RÉFLEXIONS pour Lc 11:15-22

Nous demandons souvent longuement à Dieu de nous délivrer de l'un de nos défauts, d'un péché contre lequel nous manquons de forces pour lutter, des tentations. Si nous y mettons aussi nos efforts, le Seigneur, bien sûr, nous aide. Si nous ne les y mettons pas, Il ne nous aide pas non parce qu'Il ne nous entend pas, ne veut pas ou ne peut pas aider, mais parce que ce serait une violence faite à notre volonté. Car si nous demandons quelque chose, mais qu'en réalité nous ne faisons rien pour que notre désir s'accomplisse, cela signifie que nous ne voulons pas changer jusqu'au bout ; nous pouvons simplement en avoir peur. C'est pourquoi le Seigneur attend, et lorsque nous faisons, même très petit, mais tout de même le premier pas, le Seigneur y joint mille pas.
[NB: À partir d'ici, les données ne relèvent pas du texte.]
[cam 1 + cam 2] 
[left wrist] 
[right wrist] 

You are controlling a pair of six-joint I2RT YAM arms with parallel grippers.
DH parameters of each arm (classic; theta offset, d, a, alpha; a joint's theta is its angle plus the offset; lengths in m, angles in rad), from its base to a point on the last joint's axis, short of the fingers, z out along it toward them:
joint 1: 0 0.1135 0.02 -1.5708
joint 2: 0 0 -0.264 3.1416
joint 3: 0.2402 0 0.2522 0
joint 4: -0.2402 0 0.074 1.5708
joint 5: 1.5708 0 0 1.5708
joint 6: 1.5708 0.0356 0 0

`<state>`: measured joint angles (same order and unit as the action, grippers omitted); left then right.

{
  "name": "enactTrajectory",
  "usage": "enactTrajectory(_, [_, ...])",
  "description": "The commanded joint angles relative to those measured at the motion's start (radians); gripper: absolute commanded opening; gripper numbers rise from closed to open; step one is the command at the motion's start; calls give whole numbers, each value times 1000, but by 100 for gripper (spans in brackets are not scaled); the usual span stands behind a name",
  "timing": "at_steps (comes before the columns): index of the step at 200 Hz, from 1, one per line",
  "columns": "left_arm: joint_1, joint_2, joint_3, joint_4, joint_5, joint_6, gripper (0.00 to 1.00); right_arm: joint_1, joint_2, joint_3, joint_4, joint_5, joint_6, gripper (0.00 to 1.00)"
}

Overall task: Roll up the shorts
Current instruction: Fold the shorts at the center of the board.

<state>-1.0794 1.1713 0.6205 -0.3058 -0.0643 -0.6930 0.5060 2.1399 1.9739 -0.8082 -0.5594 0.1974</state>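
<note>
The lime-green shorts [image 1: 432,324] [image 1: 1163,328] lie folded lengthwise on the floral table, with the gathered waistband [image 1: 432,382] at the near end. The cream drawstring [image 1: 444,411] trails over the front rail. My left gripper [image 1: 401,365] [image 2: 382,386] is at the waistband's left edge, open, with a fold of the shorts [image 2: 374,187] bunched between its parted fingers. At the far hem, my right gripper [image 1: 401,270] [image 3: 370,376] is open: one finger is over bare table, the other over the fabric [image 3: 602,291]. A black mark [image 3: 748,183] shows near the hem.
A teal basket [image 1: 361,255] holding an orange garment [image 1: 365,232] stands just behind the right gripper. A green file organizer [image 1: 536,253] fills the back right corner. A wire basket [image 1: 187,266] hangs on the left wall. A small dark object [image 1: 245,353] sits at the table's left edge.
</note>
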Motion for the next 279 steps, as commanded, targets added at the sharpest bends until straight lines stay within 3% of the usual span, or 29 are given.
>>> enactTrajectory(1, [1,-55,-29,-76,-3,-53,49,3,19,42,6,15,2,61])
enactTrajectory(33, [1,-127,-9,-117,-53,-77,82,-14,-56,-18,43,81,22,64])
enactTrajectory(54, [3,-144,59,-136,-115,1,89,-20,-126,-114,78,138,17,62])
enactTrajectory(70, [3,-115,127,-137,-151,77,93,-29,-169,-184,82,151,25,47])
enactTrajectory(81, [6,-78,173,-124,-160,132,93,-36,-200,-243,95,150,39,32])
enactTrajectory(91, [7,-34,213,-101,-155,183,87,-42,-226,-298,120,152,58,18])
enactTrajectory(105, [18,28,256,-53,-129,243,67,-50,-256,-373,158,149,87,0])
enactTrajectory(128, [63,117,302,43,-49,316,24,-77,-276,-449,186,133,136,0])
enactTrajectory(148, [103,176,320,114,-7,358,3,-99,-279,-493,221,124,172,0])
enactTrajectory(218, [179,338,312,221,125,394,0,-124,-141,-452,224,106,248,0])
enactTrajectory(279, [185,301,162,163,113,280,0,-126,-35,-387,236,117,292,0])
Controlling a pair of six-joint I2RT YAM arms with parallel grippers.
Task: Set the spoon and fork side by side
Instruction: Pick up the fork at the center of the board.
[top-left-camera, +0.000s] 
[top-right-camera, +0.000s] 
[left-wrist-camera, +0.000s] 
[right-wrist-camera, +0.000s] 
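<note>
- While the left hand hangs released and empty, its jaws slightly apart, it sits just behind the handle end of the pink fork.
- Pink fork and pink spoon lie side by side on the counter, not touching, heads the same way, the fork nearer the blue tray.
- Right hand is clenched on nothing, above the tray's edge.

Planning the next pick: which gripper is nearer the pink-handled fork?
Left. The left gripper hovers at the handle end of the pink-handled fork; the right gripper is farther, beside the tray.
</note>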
Mais que se passe-t-il ensuite ? Le Seigneur nous aide à surmonter la tentation, ou même nous délivre complètement d'un péché ou d'un défaut quelconque... et nous nous arrêtons là, satisfaits. Le plus souvent, nous sommes contents de nous-mêmes. Dans le meilleur des cas, nous en remercions Dieu. Pourtant, le Seigneur a libéré dans notre âme une place pour le bien, pour Sa Lumière, pour l'Esprit Saint ; mais Il n'entre jamais sans y être invité, Il ne veut pas de violence, puisqu'Il est Amour, et que l'on ne peut aimer que dans une liberté entière. Il « se tient à la porte et frappe » et attend que nous L'appelions, que nous L'invitions là où Il nous a aidés à dégager pour Lui un espace. Et si nous ne L'appelons pas, la place libérée dans notre âme s'encombre de nouveau de saleté, de poussière, se couvre de mauvaises herbes, et il est souvent plus difficile de les arracher la seconde fois que la première.